● What you need to do: What you need to produce is the complete listing, repeated exactly.

● Data extract:
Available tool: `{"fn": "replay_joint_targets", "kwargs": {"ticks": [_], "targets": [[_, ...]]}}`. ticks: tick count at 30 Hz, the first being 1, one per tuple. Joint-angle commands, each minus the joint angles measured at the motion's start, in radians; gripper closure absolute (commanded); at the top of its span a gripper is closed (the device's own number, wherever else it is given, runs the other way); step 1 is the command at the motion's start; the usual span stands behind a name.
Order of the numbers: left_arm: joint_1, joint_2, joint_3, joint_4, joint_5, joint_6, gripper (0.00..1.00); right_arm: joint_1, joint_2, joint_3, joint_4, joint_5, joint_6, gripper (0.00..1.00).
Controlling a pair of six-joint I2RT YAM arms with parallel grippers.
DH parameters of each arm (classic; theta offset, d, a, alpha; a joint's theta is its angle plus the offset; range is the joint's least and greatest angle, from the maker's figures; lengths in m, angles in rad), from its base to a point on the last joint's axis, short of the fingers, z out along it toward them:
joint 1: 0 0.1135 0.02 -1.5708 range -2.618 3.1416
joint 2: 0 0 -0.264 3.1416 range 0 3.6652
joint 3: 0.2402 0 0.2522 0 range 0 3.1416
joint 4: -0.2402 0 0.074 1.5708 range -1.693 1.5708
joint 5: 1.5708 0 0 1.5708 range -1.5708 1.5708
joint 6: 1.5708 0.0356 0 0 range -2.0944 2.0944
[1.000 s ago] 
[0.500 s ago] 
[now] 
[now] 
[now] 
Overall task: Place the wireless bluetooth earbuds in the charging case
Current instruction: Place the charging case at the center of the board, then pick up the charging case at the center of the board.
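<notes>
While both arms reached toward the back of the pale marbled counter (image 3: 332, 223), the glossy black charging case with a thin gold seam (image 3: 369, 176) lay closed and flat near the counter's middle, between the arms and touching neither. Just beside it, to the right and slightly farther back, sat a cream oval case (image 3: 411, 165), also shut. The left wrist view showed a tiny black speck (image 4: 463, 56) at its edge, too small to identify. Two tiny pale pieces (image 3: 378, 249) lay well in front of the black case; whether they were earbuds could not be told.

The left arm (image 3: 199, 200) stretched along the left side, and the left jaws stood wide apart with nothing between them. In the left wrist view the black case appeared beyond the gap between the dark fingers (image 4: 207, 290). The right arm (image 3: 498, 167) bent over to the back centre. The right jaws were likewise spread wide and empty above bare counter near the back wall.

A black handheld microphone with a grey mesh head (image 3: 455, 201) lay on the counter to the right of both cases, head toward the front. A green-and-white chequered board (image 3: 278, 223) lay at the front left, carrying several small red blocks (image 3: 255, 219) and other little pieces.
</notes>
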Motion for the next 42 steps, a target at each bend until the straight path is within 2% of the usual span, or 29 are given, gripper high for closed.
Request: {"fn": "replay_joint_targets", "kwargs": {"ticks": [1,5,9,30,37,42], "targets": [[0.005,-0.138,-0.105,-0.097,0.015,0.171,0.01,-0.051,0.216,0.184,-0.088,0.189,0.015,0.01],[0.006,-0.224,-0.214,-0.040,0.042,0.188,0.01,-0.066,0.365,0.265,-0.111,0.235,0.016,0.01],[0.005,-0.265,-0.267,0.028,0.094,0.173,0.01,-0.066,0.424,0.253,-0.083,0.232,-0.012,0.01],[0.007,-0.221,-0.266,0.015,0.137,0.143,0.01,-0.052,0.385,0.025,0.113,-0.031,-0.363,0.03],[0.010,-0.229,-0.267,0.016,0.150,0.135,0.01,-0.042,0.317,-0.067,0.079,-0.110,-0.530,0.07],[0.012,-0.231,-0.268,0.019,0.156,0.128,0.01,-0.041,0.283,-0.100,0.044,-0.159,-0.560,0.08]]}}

● Exercise output:
Available tool: `{"fn": "replay_joint_targets", "kwargs": {"ticks": [_], "targets": [[_, ...]]}}`. ticks: tick count at 30 Hz, the first being 1, one per tuple. Joint-angle commands, each minus the joint angles measured at the motion's start, in radians; gripper closure absolute (commanded); at the top of its span a gripper is closed (the device's own number, wherever else it is given, runs the other way); step 1 is the command at the motion's start; the usual span stands behind a name.
Order of the numbers: left_arm: joint_1, joint_2, joint_3, joint_4, joint_5, joint_6, gripper (0.00..1.00); right_arm: joint_1, joint_2, joint_3, joint_4, joint_5, joint_6, gripper (0.00..1.00).
Controlling a pair of six-joint I2RT YAM arms with parallel grippers.
DH parameters of each arm (classic; theta offset, d, a, alpha; a joint's theta is its angle plus the offset; range is the joint's least and greatest angle, from the maker's figures; lengths in m, angles in rad), from its base to a point on the last joint's axis, short of the fingers, z out along it toward them:
joint 1: 0 0.1135 0.02 -1.5708 range -2.618 3.1416
joint 2: 0 0 -0.264 3.1416 range 0 3.6652
joint 3: 0.2402 0 0.2522 0 range 0 3.1416
joint 4: -0.2402 0 0.074 1.5708 range -1.693 1.5708
joint 5: 1.5708 0 0 1.5708 range -1.5708 1.5708
joint 6: 1.5708 0.0356 0 0 range -2.0944 2.0944
[1.000 s ago] 
[0.500 s ago] 
[now] 
[now] 
[now] 
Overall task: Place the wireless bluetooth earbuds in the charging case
Current instruction: Place the charging case at the center of the board, then pick up the charging case at the center of the board.
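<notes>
While both arms reached toward the back of the pale marbled counter (image 3: 332, 223), the glossy black charging case with a thin gold seam (image 3: 369, 176) lay closed and flat near the counter's middle, between the arms and touching neither. Just beside it, to the right and slightly farther back, sat a cream oval case (image 3: 411, 165), also shut. The left wrist view showed a tiny black speck (image 4: 463, 56) at its edge, too small to identify. Two tiny pale pieces (image 3: 378, 249) lay well in front of the black case; whether they were earbuds could not be told.

The left arm (image 3: 199, 200) stretched along the left side, and the left jaws stood wide apart with nothing between them. In the left wrist view the black case appeared beyond the gap between the dark fingers (image 4: 207, 290). The right arm (image 3: 498, 167) bent over to the back centre. The right jaws were likewise spread wide and empty above bare counter near the back wall.

A black handheld microphone with a grey mesh head (image 3: 455, 201) lay on the counter to the right of both cases, head toward the front. A green-and-white chequered board (image 3: 278, 223) lay at the front left, carrying several small red blocks (image 3: 255, 219) and other little pieces.
</notes>
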Motion for the next 42 steps, a target at each bend until the straight path is within 2% of the usual span, or 29 are given, gripper high for closed.
Request: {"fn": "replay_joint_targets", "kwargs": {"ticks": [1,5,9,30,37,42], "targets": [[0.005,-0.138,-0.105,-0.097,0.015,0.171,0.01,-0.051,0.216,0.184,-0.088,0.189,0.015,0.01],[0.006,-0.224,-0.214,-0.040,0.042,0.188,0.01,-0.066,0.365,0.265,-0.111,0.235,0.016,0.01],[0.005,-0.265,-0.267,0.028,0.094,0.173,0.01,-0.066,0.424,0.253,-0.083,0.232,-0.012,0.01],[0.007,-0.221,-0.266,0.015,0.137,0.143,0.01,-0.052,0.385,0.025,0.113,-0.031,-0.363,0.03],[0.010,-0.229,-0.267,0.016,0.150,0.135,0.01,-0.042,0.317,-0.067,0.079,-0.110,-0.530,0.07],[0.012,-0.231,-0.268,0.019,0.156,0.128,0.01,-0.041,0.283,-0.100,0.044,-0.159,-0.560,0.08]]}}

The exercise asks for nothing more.